WHAT TO WORK ON
For the data below, work out how many lines include the string "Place" and report only the number.

INPUT RECORDS
-----
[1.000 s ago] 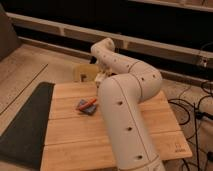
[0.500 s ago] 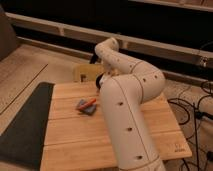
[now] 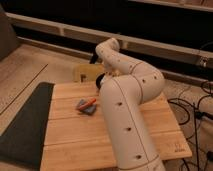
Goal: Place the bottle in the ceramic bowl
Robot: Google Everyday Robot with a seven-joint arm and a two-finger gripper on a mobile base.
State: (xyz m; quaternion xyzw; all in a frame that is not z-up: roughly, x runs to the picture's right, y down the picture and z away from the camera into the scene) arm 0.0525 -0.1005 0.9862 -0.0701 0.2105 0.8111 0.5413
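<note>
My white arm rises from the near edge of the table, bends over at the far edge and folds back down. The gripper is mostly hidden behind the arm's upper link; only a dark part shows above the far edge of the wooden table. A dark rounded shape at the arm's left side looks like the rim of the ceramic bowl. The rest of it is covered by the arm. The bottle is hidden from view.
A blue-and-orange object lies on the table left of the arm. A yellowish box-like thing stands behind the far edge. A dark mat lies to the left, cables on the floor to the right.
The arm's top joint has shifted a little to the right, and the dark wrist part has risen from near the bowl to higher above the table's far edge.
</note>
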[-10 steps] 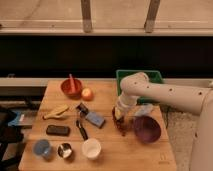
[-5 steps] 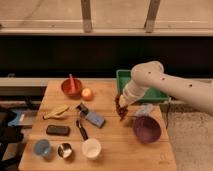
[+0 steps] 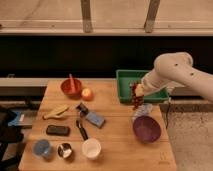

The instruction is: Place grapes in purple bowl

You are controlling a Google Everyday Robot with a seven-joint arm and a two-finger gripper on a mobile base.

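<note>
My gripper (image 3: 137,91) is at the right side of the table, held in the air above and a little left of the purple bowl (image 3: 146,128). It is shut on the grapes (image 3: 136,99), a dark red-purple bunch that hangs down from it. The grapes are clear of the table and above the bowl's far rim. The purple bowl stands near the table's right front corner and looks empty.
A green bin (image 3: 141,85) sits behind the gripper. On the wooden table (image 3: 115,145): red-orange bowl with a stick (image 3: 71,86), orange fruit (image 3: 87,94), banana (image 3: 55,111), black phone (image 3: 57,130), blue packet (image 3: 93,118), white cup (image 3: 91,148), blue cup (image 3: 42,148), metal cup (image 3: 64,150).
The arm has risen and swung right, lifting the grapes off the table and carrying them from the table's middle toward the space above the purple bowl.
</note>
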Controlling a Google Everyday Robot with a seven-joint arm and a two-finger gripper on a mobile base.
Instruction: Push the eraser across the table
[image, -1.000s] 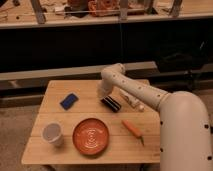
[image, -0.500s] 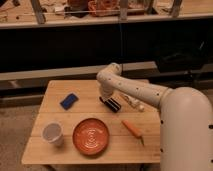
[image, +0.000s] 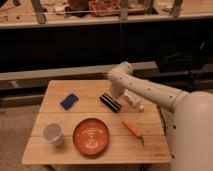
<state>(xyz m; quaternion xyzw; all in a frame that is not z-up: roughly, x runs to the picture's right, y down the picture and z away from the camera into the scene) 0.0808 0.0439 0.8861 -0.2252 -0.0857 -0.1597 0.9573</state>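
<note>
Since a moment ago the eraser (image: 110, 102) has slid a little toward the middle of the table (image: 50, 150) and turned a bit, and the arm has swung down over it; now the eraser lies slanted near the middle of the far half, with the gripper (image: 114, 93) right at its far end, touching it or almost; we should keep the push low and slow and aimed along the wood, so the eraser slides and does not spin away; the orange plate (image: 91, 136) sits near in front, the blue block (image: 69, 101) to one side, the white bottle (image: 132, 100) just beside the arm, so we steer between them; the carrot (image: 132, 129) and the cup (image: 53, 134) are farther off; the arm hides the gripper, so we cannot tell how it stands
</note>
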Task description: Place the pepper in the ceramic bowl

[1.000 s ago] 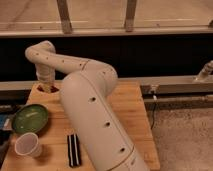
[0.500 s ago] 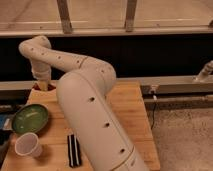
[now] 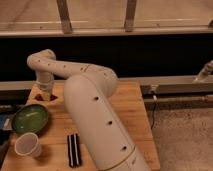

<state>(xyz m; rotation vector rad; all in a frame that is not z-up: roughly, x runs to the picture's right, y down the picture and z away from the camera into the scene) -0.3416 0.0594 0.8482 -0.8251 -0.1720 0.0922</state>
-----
THE ANSWER
3